• _TASK TO CARRY OUT_: Your response should contain every record below, copied exactly.

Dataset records
■ ■ ■ ■ ■ ■ ■

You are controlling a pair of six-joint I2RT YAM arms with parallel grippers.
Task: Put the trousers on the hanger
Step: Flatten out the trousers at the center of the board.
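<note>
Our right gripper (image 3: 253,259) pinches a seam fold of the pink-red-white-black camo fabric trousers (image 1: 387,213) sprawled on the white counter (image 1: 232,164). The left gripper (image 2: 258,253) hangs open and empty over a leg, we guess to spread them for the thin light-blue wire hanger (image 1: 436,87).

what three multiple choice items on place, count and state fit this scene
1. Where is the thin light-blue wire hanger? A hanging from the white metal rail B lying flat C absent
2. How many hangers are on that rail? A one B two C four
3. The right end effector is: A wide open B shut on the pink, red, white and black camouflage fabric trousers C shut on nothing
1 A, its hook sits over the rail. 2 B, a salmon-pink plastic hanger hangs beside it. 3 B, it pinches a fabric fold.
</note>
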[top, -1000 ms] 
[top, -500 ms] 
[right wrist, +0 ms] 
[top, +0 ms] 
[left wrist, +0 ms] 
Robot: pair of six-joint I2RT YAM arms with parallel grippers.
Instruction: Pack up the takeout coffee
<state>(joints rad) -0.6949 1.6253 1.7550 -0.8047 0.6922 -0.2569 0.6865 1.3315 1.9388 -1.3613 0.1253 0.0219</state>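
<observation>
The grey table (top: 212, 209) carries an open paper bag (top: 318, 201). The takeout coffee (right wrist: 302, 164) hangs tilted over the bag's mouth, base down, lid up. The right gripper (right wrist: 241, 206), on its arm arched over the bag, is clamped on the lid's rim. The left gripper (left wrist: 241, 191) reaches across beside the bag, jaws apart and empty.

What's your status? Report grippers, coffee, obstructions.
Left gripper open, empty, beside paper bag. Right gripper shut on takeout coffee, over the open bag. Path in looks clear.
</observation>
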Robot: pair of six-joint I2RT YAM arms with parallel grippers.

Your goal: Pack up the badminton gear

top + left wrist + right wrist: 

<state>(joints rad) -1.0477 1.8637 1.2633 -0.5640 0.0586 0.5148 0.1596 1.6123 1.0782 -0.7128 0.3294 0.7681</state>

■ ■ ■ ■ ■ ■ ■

• _RESPONSE TO THIS EXERCISE_:
You are controlling a pair of six-joint I2RT YAM arms with parallel grippers.
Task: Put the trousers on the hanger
Step: Flatten out the trousers at the center of the board.
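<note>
Our right gripper (image 3: 253,259) pinches a seam fold of the pink-red-white-black camo fabric trousers (image 1: 387,213) sprawled on the white counter (image 1: 232,164). The left gripper (image 2: 258,253) hangs open and empty over a leg, we guess to spread them for the thin light-blue wire hanger (image 1: 436,87).

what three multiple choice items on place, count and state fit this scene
1. Where is the thin light-blue wire hanger? A hanging from the white metal rail B lying flat C absent
2. How many hangers are on that rail? A one B two C four
3. The right end effector is: A wide open B shut on the pink, red, white and black camouflage fabric trousers C shut on nothing
1 A, its hook sits over the rail. 2 B, a salmon-pink plastic hanger hangs beside it. 3 B, it pinches a fabric fold.
</note>
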[top, -1000 ms] 
[top, -500 ms] 
[right wrist, +0 ms] 
[top, +0 ms] 
[left wrist, +0 ms] 
Robot: pair of six-joint I2RT YAM arms with parallel grippers.
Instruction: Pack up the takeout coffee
<state>(joints rad) -0.6949 1.6253 1.7550 -0.8047 0.6922 -0.2569 0.6865 1.3315 1.9388 -1.3613 0.1253 0.0219</state>
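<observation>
The grey table (top: 212, 209) carries an open paper bag (top: 318, 201). The takeout coffee (right wrist: 302, 164) hangs tilted over the bag's mouth, base down, lid up. The right gripper (right wrist: 241, 206), on its arm arched over the bag, is clamped on the lid's rim. The left gripper (left wrist: 241, 191) reaches across beside the bag, jaws apart and empty.

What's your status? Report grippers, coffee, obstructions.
Left gripper open, empty, beside paper bag. Right gripper shut on takeout coffee, over the open bag. Path in looks clear.
</observation>
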Robot: pair of six-joint I2RT YAM arms with parallel grippers.

Your goal: Pack up the badminton gear

top + left wrist + right wrist: 

<state>(joints rad) -1.0477 1.8637 1.2633 -0.5640 0.0586 0.5148 0.1596 1.6123 1.0782 -0.7128 0.3294 0.7681</state>

Nothing further is needed to complete the exercise.